Luckily with MySQL, we can dynamically alter the collation at multiple levels: DB, TABLE, or COLUMN. In the following example I show the collation problem and then repair the collation problem at the table level in MySQL.

Let’s start off by viewing the actual problem:

mysql> select * from a_table where email_id='AAMkADg5YTA3MDI4LTU4OTktNDU0Mi1hNDg2LWFhMWJlNDIxMTcxYQBGAAAAAABGS97sl180Soe3IIehe0cIBwBJjaJhSZ5dQrvfHER4hyffAAAAEpopAADzbgOkaOB-RrhbS1H09mzgAACsctTzAAA=';
+----+----------------------------------------------------------------------------------------------------------------------------------------------------------+----------------------------+------------+----------------------------+------------------+----------------------------+---------+------------+---------------------+---------------------+
| id | email_id                                                                                                                                                 | dt_created                 | event_id   | dt_received                | state            | dt_completed               | case_id | error      | dt_last_error_email | ticket_num_received |
+----+----------------------------------------------------------------------------------------------------------------------------------------------------------+----------------------------+------------+----------------------------+------------------+----------------------------+---------+------------+---------------------+---------------------+
| 38 | AAMkADg5YTA3MDI4LTU4OTktNDU0Mi1hNDg2LWFhMWJlNDIxMTcxYQBGAAAAAABGS97sl180Soe3IIehe0cIBwBJjaJhSZ5dQrvfHER4hyffAAAAEpopAADzbgOkaOB-RrhbS1H09mzgAACsctTZAAA= | 2020-06-14 14:15:53.000000 | 7480568530 | 2020-06-14 14:16:00.054631 | COMPLETE_SUCCESS | 2020-06-14 14:25:15.280664 |       7 | ERROR_NONE | NULL                | NULL                |
+----+----------------------------------------------------------------------------------------------------------------------------------------------------------+----------------------------+------------+----------------------------+------------------+----------------------------+---------+------------+---------------------+---------------------+
1 row in set (0.00 sec)

So, can you spot the problem? If you look at the 4th from the last character – the “z”, you will notice that the one in the query is lower-case while the one MySQL declared a match is upper-case. This actually prevents insertion of the one in the query, if I were to try to insert it, which the application was trying to do. Of course, in reality these are completely different emails and the application needed to be able to make this insertion.

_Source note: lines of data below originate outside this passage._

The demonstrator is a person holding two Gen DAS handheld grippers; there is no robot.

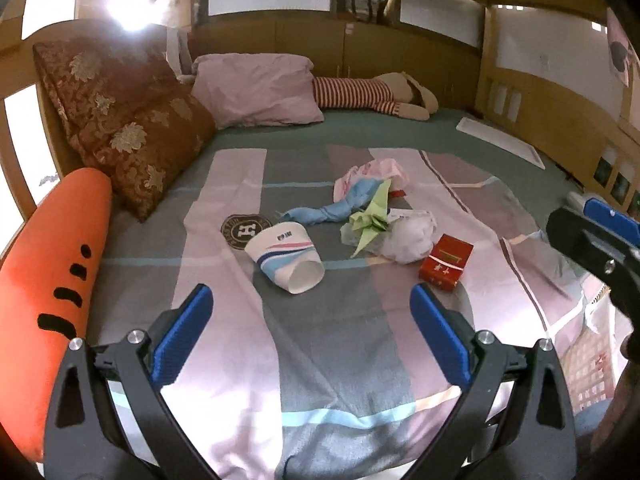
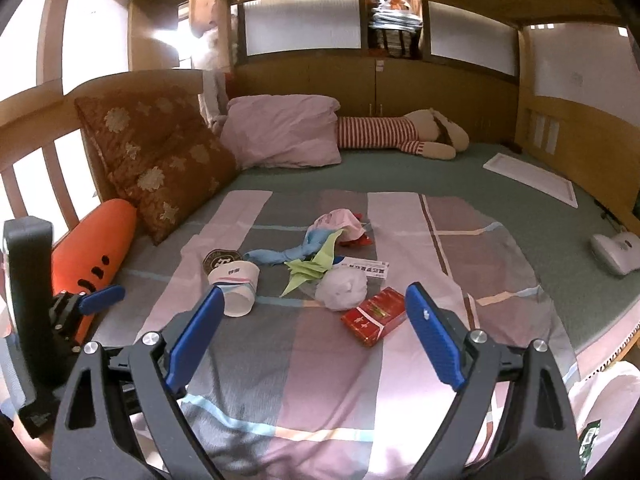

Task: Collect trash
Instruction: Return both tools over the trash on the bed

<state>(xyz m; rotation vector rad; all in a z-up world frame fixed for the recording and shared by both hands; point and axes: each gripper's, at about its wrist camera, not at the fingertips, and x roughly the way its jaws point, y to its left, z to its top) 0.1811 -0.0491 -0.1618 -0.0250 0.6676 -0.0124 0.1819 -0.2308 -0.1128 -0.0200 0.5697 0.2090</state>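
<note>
Both grippers low, jaws wide.

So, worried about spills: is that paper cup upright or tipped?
Tipped. The paper cup lies on its side on the bedspread, open mouth facing the camera, nothing visible inside.

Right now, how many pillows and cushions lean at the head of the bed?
3. Two brown flowered cushions, one behind the other, lean on the left rail. One pink pillow lies beside them, next to the striped plush toy. Others may be hidden behind.
</note>
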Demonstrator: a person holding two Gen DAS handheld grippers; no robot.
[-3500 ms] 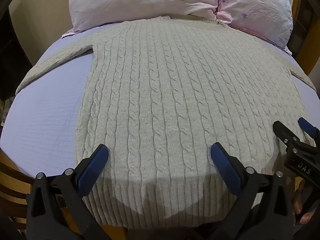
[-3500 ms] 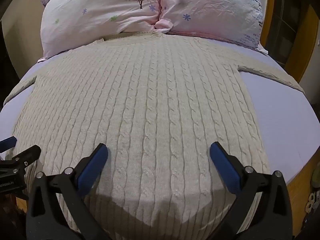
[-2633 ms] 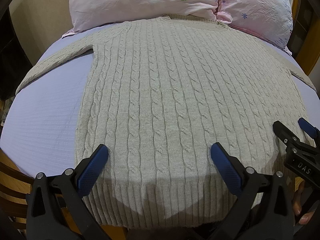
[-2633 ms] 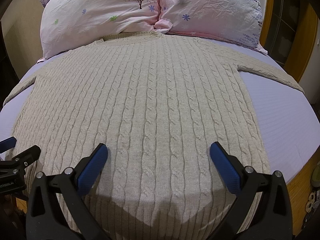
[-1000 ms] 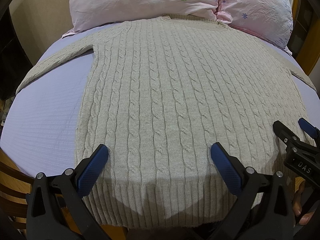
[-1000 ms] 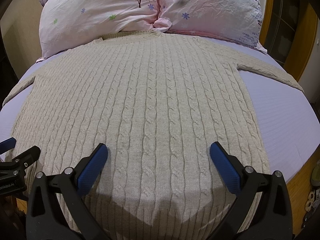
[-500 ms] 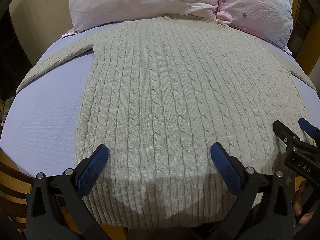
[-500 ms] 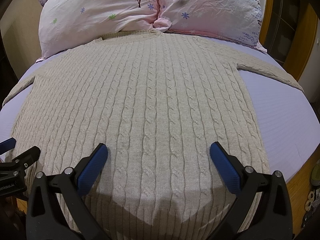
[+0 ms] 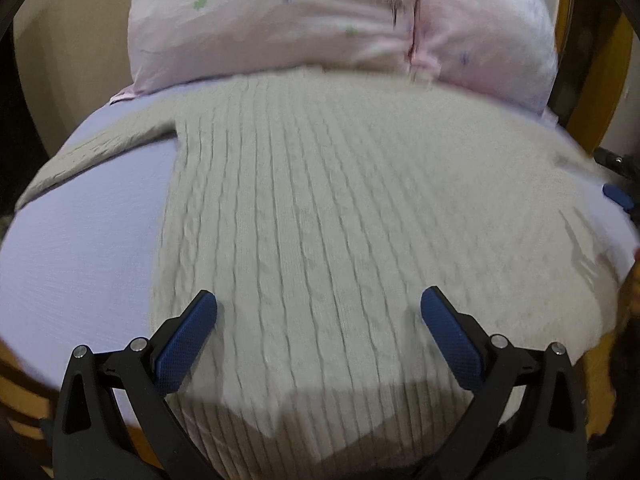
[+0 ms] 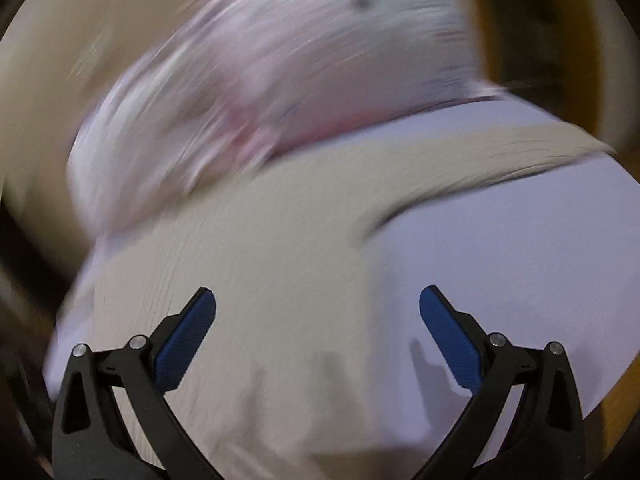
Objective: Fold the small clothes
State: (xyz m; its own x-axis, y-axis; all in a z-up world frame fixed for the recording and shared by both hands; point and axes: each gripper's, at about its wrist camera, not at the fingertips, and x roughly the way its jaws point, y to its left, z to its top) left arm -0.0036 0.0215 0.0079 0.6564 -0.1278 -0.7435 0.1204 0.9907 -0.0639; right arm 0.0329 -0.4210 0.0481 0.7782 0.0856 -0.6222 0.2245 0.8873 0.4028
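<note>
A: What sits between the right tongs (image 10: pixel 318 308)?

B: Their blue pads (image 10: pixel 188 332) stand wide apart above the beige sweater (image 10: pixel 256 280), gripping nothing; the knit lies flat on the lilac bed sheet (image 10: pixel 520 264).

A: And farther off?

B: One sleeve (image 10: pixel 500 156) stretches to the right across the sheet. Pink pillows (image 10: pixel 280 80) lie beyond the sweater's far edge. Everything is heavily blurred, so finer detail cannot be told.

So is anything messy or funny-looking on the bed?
Nothing really stands out. The sweater lies flat and spread on the sheet, collar against the pillows, one sleeve stretched sideways. Both grippers, left and right, are open and empty. The right view is just blurry.
</note>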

To fix this, we first need to understand the DB’s current overall collation and then view the current collation where the collision is occurring:

mysql> SELECT @@character_set_database, @@collation_database; 
+--------------------------+----------------------+
| @@character_set_database | @@collation_database |
+--------------------------+----------------------+
| utf8mb4                  | utf8mb4_unicode_ci   |
+--------------------------+----------------------+

mysql> show full columns from a_table;
+---------------------+--------------+--------------------+------+-----+---------+----------------+---------------------------------+---------+
| Field               | Type         | Collation          | Null | Key | Default | Extra          | Privileges                      | Comment |
+---------------------+--------------+--------------------+------+-----+---------+----------------+---------------------------------+---------+
| id                  | int(11)      | NULL               | NO   | PRI | NULL    | auto_increment | select,insert,update,references |         |
| email_id            | varchar(191) | utf8mb4_unicode_ci | NO   | UNI | NULL    |                | select,insert,update,references |         |
| dt_created          | datetime(6)  | NULL               | NO   |     | NULL    |                | select,insert,update,references |         |
| event_id            | varchar(128) | utf8mb4_unicode_ci | NO   |     | NULL    |                | select,insert,update,references |         |
| dt_received         | datetime(6)  | NULL               | NO   |     | NULL    |                | select,insert,update,references |         |
| state               | varchar(63)  | utf8mb4_unicode_ci | NO   |     | NULL    |                | select,insert,update,references |         |
| dt_completed        | datetime(6)  | NULL               | YES  |     | NULL    |                | select,insert,update,references |         |
| case_id             | int(11)      | NULL               | YES  | MUL | NULL    |                | select,insert,update,references |         |
| error               | varchar(63)  | utf8mb4_unicode_ci | NO   |     | NULL    |                | select,insert,update,references |         |
| dt_last_error_email | datetime(6)  | NULL               | YES  |     | NULL    |                | select,insert,update,references |         |
| ticket_num_received | varchar(31)  | utf8mb4_unicode_ci | YES  |     | NULL    |                | select,insert,update,references |         |
+---------------------+--------------+--------------------+------+-----+---------+----------------+---------------------------------+---------+
11 rows in set (0.00 sec)

We can see all varchar fields are collating with utf8mb4_unicode_ci, which as we now know, is case insensitive.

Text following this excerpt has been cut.